◆ **About this task**: Repeat all the lines below exactly, but omit the pictures.

##########

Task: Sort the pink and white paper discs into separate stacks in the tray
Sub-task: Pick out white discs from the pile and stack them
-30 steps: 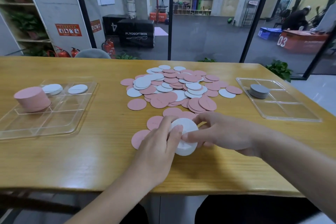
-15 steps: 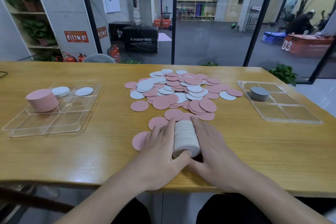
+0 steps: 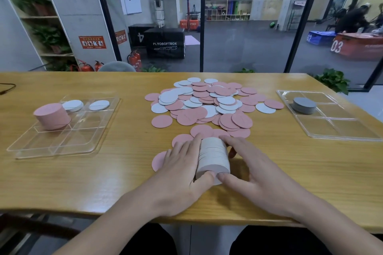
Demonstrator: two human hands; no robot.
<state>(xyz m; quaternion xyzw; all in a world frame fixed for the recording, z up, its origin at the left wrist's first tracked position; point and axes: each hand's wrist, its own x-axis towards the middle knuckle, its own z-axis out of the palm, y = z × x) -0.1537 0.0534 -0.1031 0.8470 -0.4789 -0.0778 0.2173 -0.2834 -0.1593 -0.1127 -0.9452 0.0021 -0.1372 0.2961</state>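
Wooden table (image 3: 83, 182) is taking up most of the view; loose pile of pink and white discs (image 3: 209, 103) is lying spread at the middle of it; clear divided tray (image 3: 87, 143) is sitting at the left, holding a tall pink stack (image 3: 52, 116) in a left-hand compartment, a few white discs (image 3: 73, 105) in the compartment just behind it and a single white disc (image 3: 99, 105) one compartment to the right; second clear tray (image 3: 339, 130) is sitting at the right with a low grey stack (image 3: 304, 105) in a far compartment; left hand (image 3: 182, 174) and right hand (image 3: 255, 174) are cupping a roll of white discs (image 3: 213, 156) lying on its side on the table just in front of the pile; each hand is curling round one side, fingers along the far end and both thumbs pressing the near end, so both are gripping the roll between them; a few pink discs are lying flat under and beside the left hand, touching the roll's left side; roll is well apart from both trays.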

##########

◆ **Exercise result**:
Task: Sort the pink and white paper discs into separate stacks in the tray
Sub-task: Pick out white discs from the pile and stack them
-30 steps: 
-15 steps: 
+0 steps: 
Demonstrator: two human hands; no robot.
<state>(xyz m; quaternion xyzw; all in a world frame fixed for the recording, z up, its origin at the left wrist's first tracked position; point and axes: each hand's wrist, its own x-axis towards the middle knuckle, its own z-axis out of the palm, y = z × x) -0.1537 0.0534 -0.1031 0.8470 -0.4789 -0.0778 0.2173 -0.2834 -0.1593 -0.1127 -0.9452 0.0021 -0.1372 0.2961</state>
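Wooden table (image 3: 83, 182) is taking up most of the view; loose pile of pink and white discs (image 3: 209, 103) is lying spread at the middle of it; clear divided tray (image 3: 87, 143) is sitting at the left, holding a tall pink stack (image 3: 52, 116) in a left-hand compartment, a few white discs (image 3: 73, 105) in the compartment just behind it and a single white disc (image 3: 99, 105) one compartment to the right; second clear tray (image 3: 339, 130) is sitting at the right with a low grey stack (image 3: 304, 105) in a far compartment; left hand (image 3: 182, 174) and right hand (image 3: 255, 174) are cupping a roll of white discs (image 3: 213, 156) lying on its side on the table just in front of the pile; each hand is curling round one side, fingers along the far end and both thumbs pressing the near end, so both are gripping the roll between them; a few pink discs are lying flat under and beside the left hand, touching the roll's left side; roll is well apart from both trays.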

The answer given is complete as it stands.